Découverte des personnalités qui se cachent derrière le costume de super-héros. On nous dévoile petit à petit les différents justiciers sans leurs masques. Leurs interactions lorsqu'ils se retrouvent dans leurs locaux communs. Si au départ c'est un peu chacun pour soi, les grands méchants finaux les feront travailler tous ensemble.
Lutte du bien contre le mal. On peut choisir d'utiliser ses facultés pour être gentil ou méchant. On nous montre aussi des motivations qui tournent autour de la notoriété ou de l'argent ou le besoin de faire disparaître le mal en tuant les bandits.
Conflit de génération. Devoir partager la vedette avec une personne plus jeune, se sentir hors jeu, devoir prouver ses qualités quand le public apprécie plus le charme de la nouveauté. Deux personnes différentes vont apprendre à s'apprécier. Cela passe tout d'abord par de l'indifférence, de la moquerie, puis le respect va s'instaurer.
Beaucoup de références japonaises otaku: les marques de publicité, le style des héros, culture de l'idole, ...

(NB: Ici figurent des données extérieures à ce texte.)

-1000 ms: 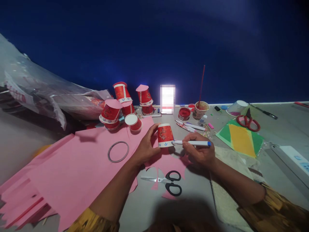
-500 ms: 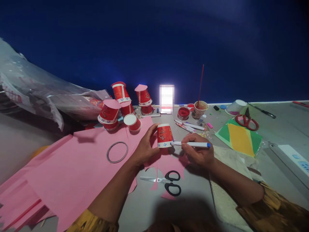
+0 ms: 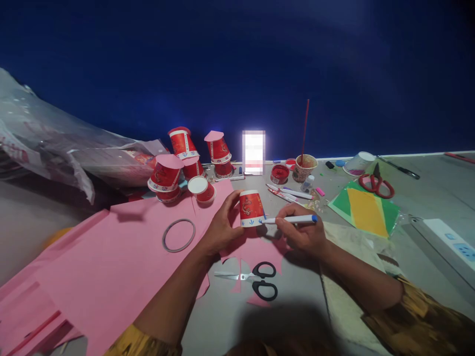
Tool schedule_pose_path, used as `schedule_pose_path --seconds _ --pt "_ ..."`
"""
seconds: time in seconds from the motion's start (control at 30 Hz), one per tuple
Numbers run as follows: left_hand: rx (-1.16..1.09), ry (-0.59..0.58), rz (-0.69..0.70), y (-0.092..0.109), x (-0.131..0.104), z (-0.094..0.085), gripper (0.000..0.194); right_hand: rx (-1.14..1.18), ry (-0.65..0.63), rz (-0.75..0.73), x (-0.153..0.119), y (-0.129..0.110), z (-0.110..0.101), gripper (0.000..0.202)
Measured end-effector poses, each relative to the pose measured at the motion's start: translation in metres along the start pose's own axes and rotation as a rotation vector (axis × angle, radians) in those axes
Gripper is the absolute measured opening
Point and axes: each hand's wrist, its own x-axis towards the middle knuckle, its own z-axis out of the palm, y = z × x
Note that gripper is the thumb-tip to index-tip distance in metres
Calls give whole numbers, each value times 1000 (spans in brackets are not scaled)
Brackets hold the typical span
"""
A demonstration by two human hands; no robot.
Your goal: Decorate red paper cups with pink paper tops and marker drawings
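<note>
Left hand [image 3: 222, 227] holds a red cup [image 3: 251, 206], right hand [image 3: 301, 235] a blue-ended white marker [image 3: 302, 219]

Paper cup [image 3: 251, 206]: red, gold-toned figure on side wall, white strip at narrow end, broader white band around mouth edge. Turned upside down, narrow end up, mouth down, leaning slightly. Gripped at its left side by left hand [image 3: 223, 223], thumb low near white band, forefinger up along wall. Blue leaf-like marks on near face of band, at least two, set apart from one another.

Marker pen [image 3: 296, 219]: slim, white barrel, blue rear end. Held in right hand [image 3: 302, 231] in a writing grip, nearly level, blue end to the right, tip pointing left at right-hand part of band. Appears to touch band there; too small to be certain.
</note>
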Motion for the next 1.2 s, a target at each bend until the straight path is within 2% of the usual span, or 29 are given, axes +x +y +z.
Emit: schedule_pose_path --seconds 0.07,0.23,0.37,0.43,0.53,0.67,0.77,0.87,0.97,1.1,1.2 --pt "-2 1 -3 -1 0 0 93 19 13 4 1 0 0 20" --pt "-23 -3 9 -3 0 -1 91 130 163 7 6 5 0 21" --pt "33 12 33 -4 1 -3 91 203 198 49 11 15 2 21" --pt "56 31 32 -3 2 -3 90 165 205 39 12 21 2 22" --pt "42 44 28 -1 1 -3 89 -19 204 -49 14 26 0 16" --pt "-23 73 -9 -2 -1 -3 89 -253 117 -297 17 34 2 18" --pt "-25 137 8 -4 -1 -3 90 -412 46 -393 20 44 6 30" --pt "-135 182 -3 -5 1 -3 92 -553 -43 -383 19 55 8 45" --pt "-314 218 -95 -3 3 -2 100 -649 -137 -327 15 62 6 61" --pt "-427 243 -180 -3 3 1 102 -720 -270 -267 10 64 2 70" --pt "-477 242 -181 -6 1 3 103 -771 -384 -235 9 58 4 72"
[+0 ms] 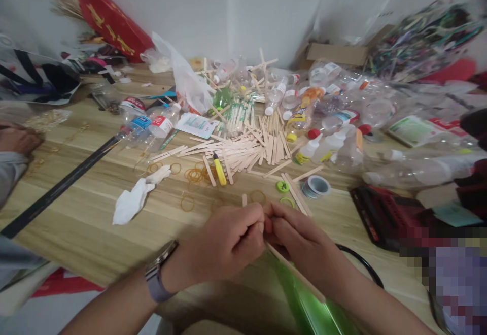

Différents thèmes par épisodes: importance du choix, savoir prendre la voie du soutien à l'autre, être clair avec soi-même et se sentir bien. Être attentif à l'autre, lui préparer une fête d'anniversaire. Difficulté de se sentir différents, de se sentir rejeté. Nécessité d'être reconnu et d'être bien guidé. Lien aux parents, ...
Un des héros est un noir maniéré, avec des habits de style travesti. Une expression de l'homosexualité plutôt réductrice.